* Exercise prompt *
What you output must be the exact lines from the first line of the data through the one holding "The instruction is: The", with no pictures.

Records drawn from a dataset:
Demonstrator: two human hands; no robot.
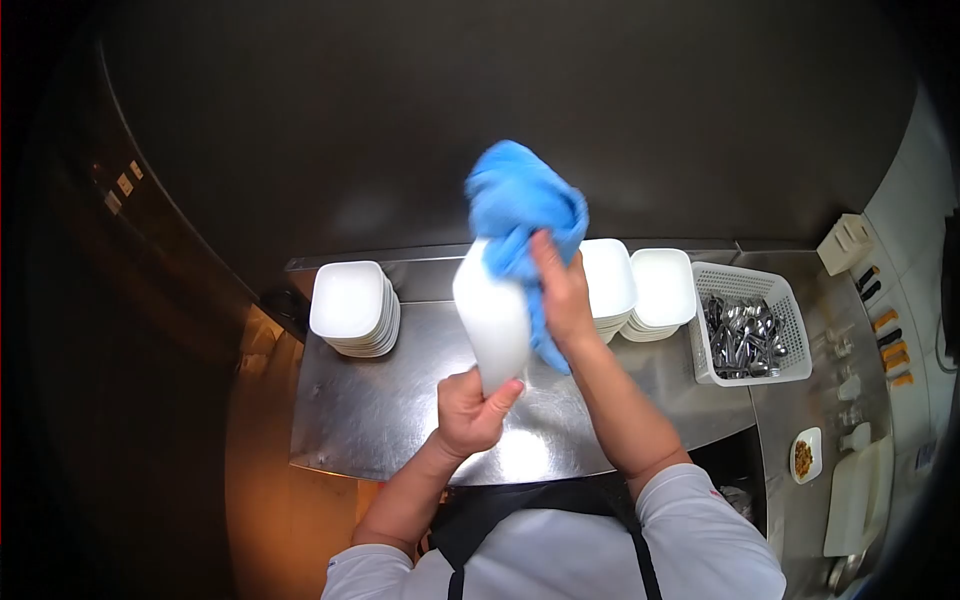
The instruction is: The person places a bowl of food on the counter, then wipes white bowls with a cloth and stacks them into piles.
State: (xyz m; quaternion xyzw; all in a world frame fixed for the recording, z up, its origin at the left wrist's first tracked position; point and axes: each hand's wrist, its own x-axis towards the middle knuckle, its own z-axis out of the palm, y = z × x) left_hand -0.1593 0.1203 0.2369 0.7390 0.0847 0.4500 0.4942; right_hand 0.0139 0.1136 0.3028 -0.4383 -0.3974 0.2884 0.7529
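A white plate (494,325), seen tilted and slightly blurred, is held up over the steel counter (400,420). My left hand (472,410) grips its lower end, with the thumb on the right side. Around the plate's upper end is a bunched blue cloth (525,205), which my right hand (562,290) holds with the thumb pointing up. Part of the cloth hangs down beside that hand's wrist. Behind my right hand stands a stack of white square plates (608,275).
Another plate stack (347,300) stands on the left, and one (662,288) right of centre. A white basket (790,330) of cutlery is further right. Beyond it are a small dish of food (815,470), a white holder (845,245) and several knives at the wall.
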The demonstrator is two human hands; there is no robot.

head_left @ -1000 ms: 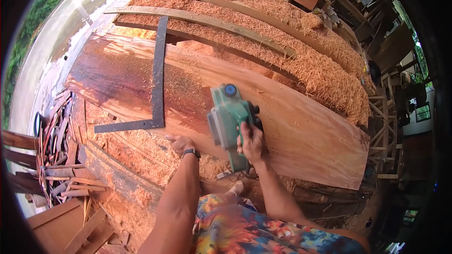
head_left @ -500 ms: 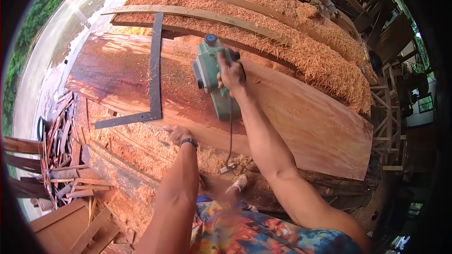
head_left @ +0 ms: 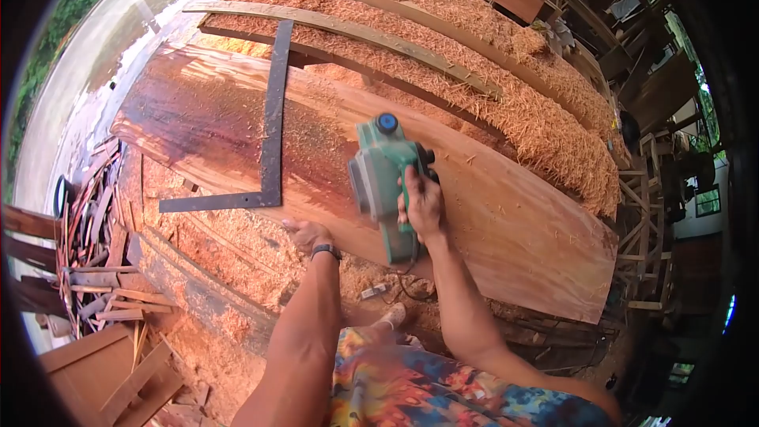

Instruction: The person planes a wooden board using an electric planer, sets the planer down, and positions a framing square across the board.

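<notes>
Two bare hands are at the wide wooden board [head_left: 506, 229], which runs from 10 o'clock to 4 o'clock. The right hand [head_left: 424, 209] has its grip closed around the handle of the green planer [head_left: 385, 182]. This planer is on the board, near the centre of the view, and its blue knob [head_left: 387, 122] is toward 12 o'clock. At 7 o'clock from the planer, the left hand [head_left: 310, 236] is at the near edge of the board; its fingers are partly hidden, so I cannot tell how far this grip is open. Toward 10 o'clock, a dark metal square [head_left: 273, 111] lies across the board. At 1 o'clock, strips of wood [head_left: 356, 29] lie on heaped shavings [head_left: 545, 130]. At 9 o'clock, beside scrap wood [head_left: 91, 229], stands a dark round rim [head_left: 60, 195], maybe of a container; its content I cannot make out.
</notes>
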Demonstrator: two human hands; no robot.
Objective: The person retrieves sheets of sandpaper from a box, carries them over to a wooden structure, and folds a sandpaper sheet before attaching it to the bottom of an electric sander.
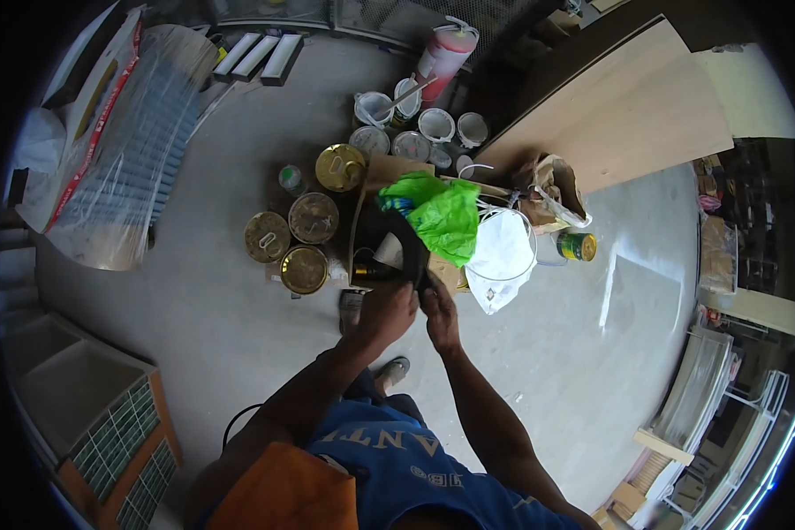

* Answer to this exercise *
Demonstrator: two human hands; no robot.
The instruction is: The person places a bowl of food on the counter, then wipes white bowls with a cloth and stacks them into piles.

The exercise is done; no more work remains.